[PROBLEM DETAILS] From top to bottom, write out the listing exactly.
────────────────────────────────────────
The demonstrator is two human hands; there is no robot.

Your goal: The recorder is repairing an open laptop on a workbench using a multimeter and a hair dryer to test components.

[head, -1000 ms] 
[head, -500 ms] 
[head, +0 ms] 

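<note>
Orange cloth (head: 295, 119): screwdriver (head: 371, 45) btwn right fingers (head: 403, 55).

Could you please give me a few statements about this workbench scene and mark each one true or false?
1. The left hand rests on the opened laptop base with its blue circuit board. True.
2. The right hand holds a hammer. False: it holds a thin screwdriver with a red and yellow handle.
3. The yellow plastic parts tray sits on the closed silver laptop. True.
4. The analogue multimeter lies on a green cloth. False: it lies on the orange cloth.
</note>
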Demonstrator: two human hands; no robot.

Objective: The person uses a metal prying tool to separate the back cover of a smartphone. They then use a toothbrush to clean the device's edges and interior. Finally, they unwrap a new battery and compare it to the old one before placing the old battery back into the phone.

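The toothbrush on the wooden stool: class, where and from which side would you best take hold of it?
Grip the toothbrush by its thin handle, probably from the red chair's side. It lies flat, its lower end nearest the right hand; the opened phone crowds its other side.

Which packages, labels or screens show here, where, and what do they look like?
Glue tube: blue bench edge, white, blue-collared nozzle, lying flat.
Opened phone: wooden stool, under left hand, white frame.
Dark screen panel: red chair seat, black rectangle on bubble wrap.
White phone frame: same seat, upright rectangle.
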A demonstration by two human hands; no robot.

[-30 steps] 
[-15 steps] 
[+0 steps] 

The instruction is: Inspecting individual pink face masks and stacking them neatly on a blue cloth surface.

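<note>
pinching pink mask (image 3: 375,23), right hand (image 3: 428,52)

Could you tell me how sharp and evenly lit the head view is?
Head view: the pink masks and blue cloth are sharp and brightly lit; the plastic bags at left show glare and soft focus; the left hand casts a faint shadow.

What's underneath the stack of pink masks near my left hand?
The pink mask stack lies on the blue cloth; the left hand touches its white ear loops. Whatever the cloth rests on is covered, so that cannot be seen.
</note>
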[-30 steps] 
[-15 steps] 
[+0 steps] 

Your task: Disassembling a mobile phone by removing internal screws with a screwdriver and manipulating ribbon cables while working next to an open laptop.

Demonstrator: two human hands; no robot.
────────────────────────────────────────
[YOUR SOLUTION]
The demonstrator is two human hands; there is no robot.

Your goal: The recorder is repairing an open laptop on a workbench using a multimeter and a hair dryer to test components.

[head, -1000 ms] 
[head, -500 ms] 
[head, +0 ms] 

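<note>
Orange cloth (head: 295, 119): screwdriver (head: 371, 45) btwn right fingers (head: 403, 55).

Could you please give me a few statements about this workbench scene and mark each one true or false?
1. The left hand rests on the opened laptop base with its blue circuit board. True.
2. The right hand holds a hammer. False: it holds a thin screwdriver with a red and yellow handle.
3. The yellow plastic parts tray sits on the closed silver laptop. True.
4. The analogue multimeter lies on a green cloth. False: it lies on the orange cloth.
</note>
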Demonstrator: two human hands; no robot.

Objective: The person uses a metal prying tool to separate the back cover of a smartphone. They then use a toothbrush to clean the device's edges and interior. Finally, they unwrap a new battery and compare it to the old one before placing the old battery back into the phone.

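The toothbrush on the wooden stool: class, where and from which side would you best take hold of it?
Grip the toothbrush by its thin handle, probably from the red chair's side. It lies flat, its lower end nearest the right hand; the opened phone crowds its other side.

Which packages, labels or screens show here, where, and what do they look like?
Glue tube: blue bench edge, white, blue-collared nozzle, lying flat.
Opened phone: wooden stool, under left hand, white frame.
Dark screen panel: red chair seat, black rectangle on bubble wrap.
White phone frame: same seat, upright rectangle.
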A demonstration by two human hands; no robot.

[-30 steps] 
[-15 steps] 
[+0 steps] 

The instruction is: Inspecting individual pink face masks and stacking them neatly on a blue cloth surface.

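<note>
pinching pink mask (image 3: 375,23), right hand (image 3: 428,52)

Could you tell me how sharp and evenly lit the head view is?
Head view: the pink masks and blue cloth are sharp and brightly lit; the plastic bags at left show glare and soft focus; the left hand casts a faint shadow.

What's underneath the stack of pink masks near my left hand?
The pink mask stack lies on the blue cloth; the left hand touches its white ear loops. Whatever the cloth rests on is covered, so that cannot be seen.
</note>
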[-30 steps] 
[-15 steps] 
[+0 steps] 

Your task: Disassembling a mobile phone by removing internal screws with a screwdriver and manipulating ribbon cables while working next to an open laptop.

Demonstrator: two human hands; no robot.

This completes the response to the exercise.